In the canton of Aargau, a new technology transfer centre is being established: the “Swiss Photonics Integration Center”, Swiss PIC, will offer the transfer of know-how from academic partners, putting it at the service of the photonics industry. Photonics is all about the use of light to transmit information in so-called photonic integrated circuits (PICs). The light particles – the photons – act as the equivalent to the electrons in microelectronic systems. PICs are needed in future-oriented industries, including optical communications, sensor technologies, the development of quantum computers, autonomous driving, artificial intelligence and augmented or virtual reality.
Embedding integrated photonic systems in enclosed components with established interfaces to optical fibres is a complex task. This so-called “photonic packaging” is a prerequisite for industry to be able to use the technology commercially, and it is one of the starting points for Swiss PIC. “In addition to photonic packaging, the critical steps are currently the assembly, testing and approval of photonic systems,” says Kirsten Moselund, head of the Laboratory for Nano and Quantum Technologies at the Paul Scherrer Institute PSI and co-initiator of the new technology transfer centre. “Swiss PIC will develop expertise in all these areas and offer it to the photonics industry.”
Swiss PIC will primarily focus on micro-optical hybrid photonic systems, photonic integrated circuits and quantum photonics. The technology transfer centre will primarily offer its services to start-ups and SMEs. Those services will cover a broad range, from pure consulting to design all the way to setting up a customised, comprehensive photonic packaging infrastructure, allowing customers to start small series production.
Founding partners from industry and research
Swiss PIC will be the second technology transfer centre in the Park Innovaare, alongside ANAXAM, which specialises in materials analysis. Park Innovaare is one of six nationwide sites of the Swiss Innovation Park Switzerland Innovation.
Swiss PIC has been set up with financial support from the Federal Department of Economic Affairs, Education and Research as well as from the association of Advanced Manufacturing Technology Transfer Centres (AM-TTC). Funding is being provided on the one hand by the ETH Board, which has defined establishing the AM-TTC in Switzerland as one of its strategic planning measures for 2021–2024. In addition, Swiss PIC is receiving funding from the federal government in accordance with Article 15 of the Federal Act on the Promotion of Research and Innovation. On top of this, Swiss PIC will obtain in kind contributions from industry and research partners.

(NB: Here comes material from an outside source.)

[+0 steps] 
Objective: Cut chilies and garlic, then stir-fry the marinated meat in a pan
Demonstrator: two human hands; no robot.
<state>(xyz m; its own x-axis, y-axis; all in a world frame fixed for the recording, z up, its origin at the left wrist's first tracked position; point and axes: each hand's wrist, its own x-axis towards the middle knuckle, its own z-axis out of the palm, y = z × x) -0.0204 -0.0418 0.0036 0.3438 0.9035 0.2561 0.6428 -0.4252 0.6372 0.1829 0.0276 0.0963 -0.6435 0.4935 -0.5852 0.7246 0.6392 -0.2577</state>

The founding partners of Swiss PIC include the non-profit company Swiss Photonics, which was in charge of the project application, the Paul Scherrer Institute PSI and the Eastern Switzerland University of Applied Sciences OST, as well as the companies Ligentec and Polariton Technologies, which specialise in integrated optics.
A photonics cluster at the Park Innovaare
“Swiss PIC is ideally positioned to support Swiss industrial partners as well as start-ups and to strengthen the technology transfer of its academic partners,” says Moselund. The technology transfer centre is currently in the process of being set up and is looking for staff.
“Swiss PIC is yet another milestone in assembling the photonics cluster we are establishing at the Park Innovaare,” adds Benno Rechsteiner, CEO of Park Innovaare. Industry clusters promote the efficient exchange between science and industry, they produce rapid innovations for marketable products, thereby optimising the value chain of companies. “Establishing the technology transfer centre Swiss PIC here represents an attractive added value both for us and for the region, and will contribute to developing our entire business ecosystem.”